**Exercise instructions**. For the records below, count the lines containing the word "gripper" and reply with the number alone.

[Entries taken from a collection]
[Start of Attachment]

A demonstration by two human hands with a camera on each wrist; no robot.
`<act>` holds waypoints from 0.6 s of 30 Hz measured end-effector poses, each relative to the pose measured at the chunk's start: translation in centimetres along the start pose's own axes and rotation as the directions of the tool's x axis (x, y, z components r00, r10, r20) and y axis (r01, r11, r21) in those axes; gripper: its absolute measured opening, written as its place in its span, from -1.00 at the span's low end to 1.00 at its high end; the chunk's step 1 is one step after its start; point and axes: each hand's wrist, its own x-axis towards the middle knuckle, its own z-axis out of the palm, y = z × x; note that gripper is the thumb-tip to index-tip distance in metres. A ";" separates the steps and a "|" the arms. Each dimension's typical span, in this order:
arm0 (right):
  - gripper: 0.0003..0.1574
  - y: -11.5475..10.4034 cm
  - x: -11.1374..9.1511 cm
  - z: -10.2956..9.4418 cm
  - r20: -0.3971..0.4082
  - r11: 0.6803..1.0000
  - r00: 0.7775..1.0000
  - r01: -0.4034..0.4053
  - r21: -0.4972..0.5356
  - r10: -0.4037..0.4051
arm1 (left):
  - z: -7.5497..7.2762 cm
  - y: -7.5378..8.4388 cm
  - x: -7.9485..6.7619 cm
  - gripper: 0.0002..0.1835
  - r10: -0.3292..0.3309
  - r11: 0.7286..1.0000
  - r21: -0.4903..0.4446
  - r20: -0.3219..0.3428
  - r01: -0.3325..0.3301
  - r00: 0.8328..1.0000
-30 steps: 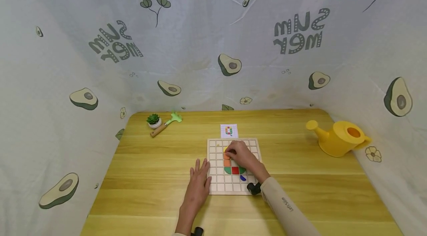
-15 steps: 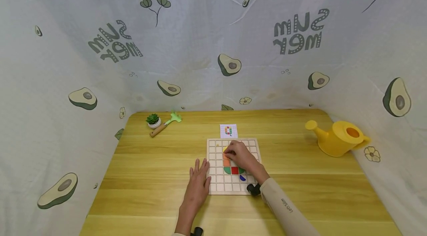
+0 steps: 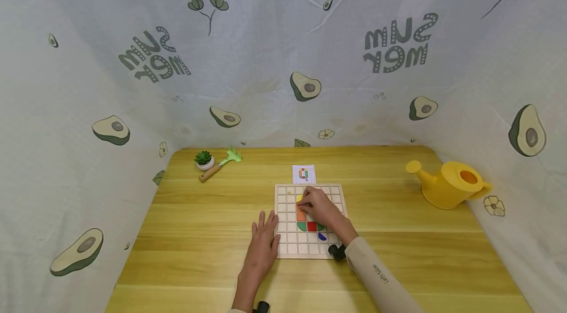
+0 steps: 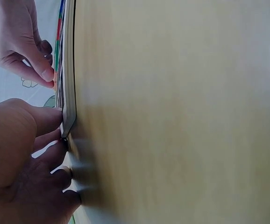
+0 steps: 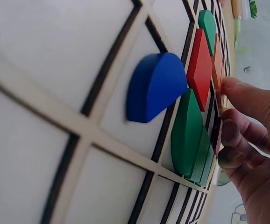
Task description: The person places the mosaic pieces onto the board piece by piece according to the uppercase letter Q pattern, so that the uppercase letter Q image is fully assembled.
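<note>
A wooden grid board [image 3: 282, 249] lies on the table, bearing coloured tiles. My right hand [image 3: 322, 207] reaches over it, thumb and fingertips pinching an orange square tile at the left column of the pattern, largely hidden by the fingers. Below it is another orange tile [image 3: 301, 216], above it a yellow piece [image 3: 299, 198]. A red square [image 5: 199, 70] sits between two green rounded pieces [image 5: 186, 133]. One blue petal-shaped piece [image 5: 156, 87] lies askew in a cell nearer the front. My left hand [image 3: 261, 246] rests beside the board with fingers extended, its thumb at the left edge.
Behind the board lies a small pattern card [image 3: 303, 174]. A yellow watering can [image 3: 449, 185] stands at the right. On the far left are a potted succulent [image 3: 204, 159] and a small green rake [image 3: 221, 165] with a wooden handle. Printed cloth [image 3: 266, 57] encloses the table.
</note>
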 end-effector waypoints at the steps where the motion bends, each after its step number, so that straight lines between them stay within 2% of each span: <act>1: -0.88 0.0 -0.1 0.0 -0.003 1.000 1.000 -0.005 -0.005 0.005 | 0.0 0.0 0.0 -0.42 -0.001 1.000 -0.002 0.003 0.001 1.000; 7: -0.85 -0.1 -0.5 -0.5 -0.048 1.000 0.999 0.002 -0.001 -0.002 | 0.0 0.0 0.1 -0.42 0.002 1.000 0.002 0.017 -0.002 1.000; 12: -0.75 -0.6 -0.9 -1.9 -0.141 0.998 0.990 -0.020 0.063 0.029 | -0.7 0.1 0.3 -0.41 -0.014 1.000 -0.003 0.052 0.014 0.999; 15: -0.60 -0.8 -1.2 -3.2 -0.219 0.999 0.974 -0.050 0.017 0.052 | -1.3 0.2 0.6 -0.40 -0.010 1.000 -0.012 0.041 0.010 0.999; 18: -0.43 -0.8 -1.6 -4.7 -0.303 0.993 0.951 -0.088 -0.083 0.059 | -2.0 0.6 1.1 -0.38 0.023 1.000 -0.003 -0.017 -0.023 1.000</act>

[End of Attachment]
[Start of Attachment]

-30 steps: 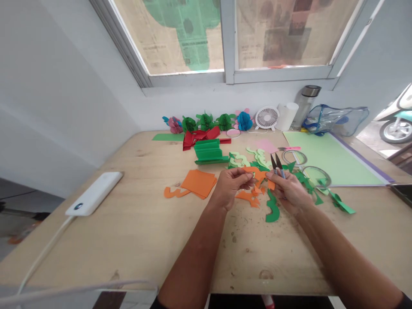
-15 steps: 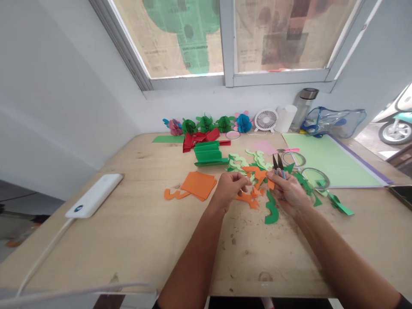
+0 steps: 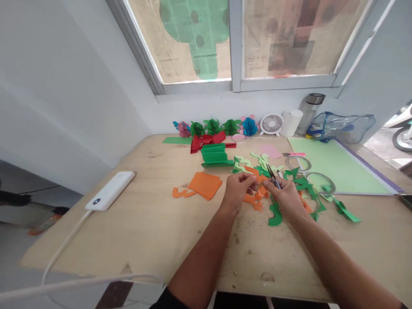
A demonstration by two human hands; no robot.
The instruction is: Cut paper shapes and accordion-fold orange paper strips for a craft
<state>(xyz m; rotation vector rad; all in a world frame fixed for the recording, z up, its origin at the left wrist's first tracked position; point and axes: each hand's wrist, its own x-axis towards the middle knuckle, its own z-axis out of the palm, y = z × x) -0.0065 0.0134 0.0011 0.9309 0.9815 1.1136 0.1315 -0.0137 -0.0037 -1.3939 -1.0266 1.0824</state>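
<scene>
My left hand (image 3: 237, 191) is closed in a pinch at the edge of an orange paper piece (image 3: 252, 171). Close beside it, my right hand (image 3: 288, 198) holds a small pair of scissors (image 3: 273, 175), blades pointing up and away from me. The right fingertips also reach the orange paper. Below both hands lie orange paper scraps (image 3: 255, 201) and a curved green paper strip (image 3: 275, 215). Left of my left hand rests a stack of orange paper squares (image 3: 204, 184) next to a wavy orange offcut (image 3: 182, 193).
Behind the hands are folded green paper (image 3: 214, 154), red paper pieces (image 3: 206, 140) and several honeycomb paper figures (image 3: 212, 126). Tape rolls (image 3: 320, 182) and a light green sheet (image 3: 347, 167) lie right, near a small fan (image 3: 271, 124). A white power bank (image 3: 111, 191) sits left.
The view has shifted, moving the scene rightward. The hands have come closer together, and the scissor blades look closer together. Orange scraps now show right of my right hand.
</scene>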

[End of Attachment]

**Written reply**. 3